BOFFRAND GABRIEL GERMAIN (1667-1754)
Architecte et décorateur français, Germain Boffrand est, avec Robert de Cotte, le plus fécond créateur des styles Régence de Louis XV. Élève d'Hardouin-Mansart, dont il a saisi la portée de l'évolution finale vers un classicisme moins austère, plus ouvert, plus exubérant même (la chapelle de Versailles, 1708), ce neveu du poète Quinault, se piquant lui-même de littérature (à l'occasion, auteur de pièces de théâtre) débute sa carrière parisienne d'architecte par un coup de maître : dès 1695, il élève l'hôtel Amelot de Gournay (1, rue Saint-Dominique à Paris) dont la très élégante cour elliptique rompt avec la tradition de la cour en équerre, ouvrant ainsi la voie aux lignes souples dans le domaine qui lui est apparemment le plus rebelle : l'architecture. Désormais consacré architecte d'hôtels particuliers, les succès de Boffrand ne se comptent plus, notamment dans le nouveau quartier (faubourg Saint-Germain) ouvert aux bâtisseurs dans l'ouest parisien : hôtels du Petit-Villars, rue de Grenelle ; de Torcy et de Seignelay (1714), rue de Lille, dont les jardins se déployaient jusqu'à la Seine. Sa consécration s'affirme quand on lui confie la construction de l'hôpital des Enfants trouvés, flanquant le parvis de Notre-Dame (détruit au cours des travaux d'Haussmann), où l'utilisation des grands toits en bâtière « à la française », soulignant les frontons des fenêtres légèrement cintrées modifiait sensiblement les grands principes classiques dans une interprétation souple et vivante témoignant d'un goût nouveau. À Paris encore, son apport dans le domaine de la décoration est non moins essentiel.
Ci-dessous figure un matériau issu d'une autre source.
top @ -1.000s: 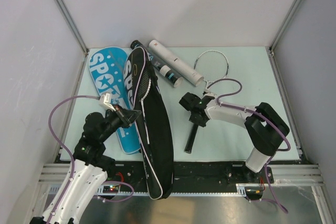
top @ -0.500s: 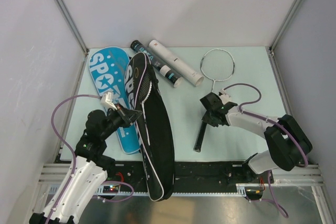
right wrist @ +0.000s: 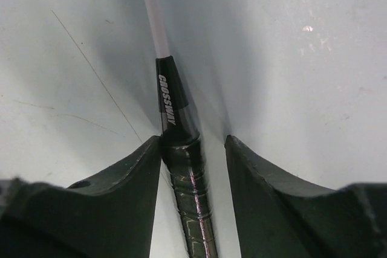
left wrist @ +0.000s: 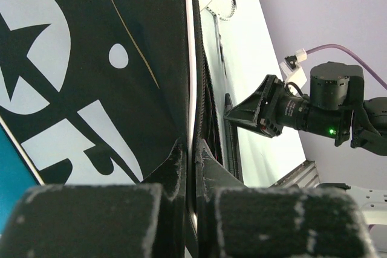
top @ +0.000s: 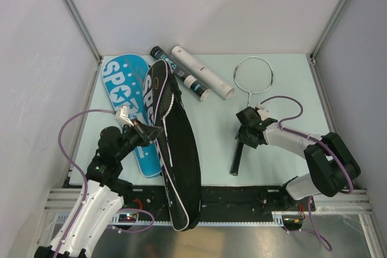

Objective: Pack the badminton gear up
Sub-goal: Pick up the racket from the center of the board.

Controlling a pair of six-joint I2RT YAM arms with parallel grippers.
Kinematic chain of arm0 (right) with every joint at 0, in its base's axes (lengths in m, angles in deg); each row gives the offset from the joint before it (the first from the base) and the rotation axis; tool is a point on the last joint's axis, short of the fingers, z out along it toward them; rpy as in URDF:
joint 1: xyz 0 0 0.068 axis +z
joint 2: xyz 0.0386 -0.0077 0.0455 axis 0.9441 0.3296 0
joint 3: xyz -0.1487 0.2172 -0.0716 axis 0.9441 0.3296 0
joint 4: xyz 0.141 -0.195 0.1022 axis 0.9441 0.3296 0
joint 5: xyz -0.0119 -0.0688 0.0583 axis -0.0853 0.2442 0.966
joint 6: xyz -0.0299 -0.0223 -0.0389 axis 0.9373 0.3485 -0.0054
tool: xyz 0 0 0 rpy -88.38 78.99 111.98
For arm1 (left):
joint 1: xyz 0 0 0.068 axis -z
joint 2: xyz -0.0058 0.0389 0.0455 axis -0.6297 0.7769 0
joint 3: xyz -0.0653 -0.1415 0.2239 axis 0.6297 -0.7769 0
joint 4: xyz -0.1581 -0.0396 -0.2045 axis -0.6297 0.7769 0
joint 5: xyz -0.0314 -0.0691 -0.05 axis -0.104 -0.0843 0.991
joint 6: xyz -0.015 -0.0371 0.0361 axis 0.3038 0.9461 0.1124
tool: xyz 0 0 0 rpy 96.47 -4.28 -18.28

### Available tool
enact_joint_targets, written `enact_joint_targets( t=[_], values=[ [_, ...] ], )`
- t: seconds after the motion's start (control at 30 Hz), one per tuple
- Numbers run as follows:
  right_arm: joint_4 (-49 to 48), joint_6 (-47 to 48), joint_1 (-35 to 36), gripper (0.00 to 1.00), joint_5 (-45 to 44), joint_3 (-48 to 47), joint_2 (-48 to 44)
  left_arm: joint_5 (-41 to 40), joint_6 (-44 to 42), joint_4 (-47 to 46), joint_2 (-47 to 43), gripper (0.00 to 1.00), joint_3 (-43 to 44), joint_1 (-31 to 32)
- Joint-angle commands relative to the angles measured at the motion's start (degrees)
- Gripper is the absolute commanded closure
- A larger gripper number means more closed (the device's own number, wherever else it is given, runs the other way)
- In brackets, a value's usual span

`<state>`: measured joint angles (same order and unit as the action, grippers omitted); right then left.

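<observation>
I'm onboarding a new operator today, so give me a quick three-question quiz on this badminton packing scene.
1. Fill in: the black bag lies partly over the ___ bag.
2. True or false: the left gripper is shut on the black bag's edge.
3. The right gripper has its open jaws either side of the racket at its: A head; B strings; C black handle.
Key: 1 the blue bag; 2 true; 3 C.

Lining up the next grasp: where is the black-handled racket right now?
In the top view, the black-handled racket lies on the right side of the table, its handle between the right gripper's open jaws.
</observation>
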<state>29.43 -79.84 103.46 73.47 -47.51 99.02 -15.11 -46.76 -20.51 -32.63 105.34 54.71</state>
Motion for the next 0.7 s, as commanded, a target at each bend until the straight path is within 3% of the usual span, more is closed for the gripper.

Il suffit de citer les fameux salons ovales du palais Soubise, dans le Marais, qui ont donné au style rocaille son expression la plus parfaite. Exécutés entre 1735 et 1740 sous la direction de Boffrand, les revêtements de stucs dorés, rassemblés dans des cartouches, au-dessus des vastes glaces qui alternent avec les fenêtres, ou étirés en guirlandes dans le le « ciel » étoilé du plafond n'écrasent pas le décor. Ici tout est courbe et contre-courbe. La ligne droite semble bannie. Les écoinçons portent des toiles marouflées (de Van Loo, de Boucher, de Natoire surtout, qui raconte l'histoire de Psyché) sous le plafond, ajoutant leurs couleurs vives et leurs sujets légers au raffinement suprême de l'ensemble.
À la mort d'Hardouin-Mansart (1708), Boffrand est appelé à lui succéder par le duc de Lorraine qui le nomme premier architecte. À Nancy même, il élève quelques hôtels (du Hautoy, de Custines, de Vitrimont, de Curel) et surtout l'hôtel de Craon, sur lequel s'appuiera plus tard Héré pour ordonner la place de la Carrière. En Lorraine, il édifie le château de Lunéville qui s'inspire très librement de Versailles, de Trianon surtout, trois arcades ouvertes au rez-de-chaussée mettant en communication « triomphale » la vaste cour d'honneur donnant sur la ville et sur les jardins. Un projet très remarquable fut soumis au duc pour sa résidence du château de la Malgrange, plan en X écrasé avec en son centre un vaste salon circulaire ouvert sur une colonnade, trop insolite pour être retenu, mais qui sera repris plus tard par des disciples étrangers : les architectes Fischer von Erlach et Juvara ; ainsi est prouvée la compréhension, sinon la filiation, entre les styles classique et rocaille français et le rococo européen. Boffrand se fera d'ailleurs lui-même le messager du style français hors de France : pour l'électeur de Bavière, il élève, près de Bruxelles, le pavillon de Rochefort, et, pour celui de Mayence, il dessine le plan de son château « la Favorite ». Deux ouvrages théoriques (Livre d'architecture, 1745, notamment) ont popularisé le nom de Boffrand comme celui d'un maître de[...]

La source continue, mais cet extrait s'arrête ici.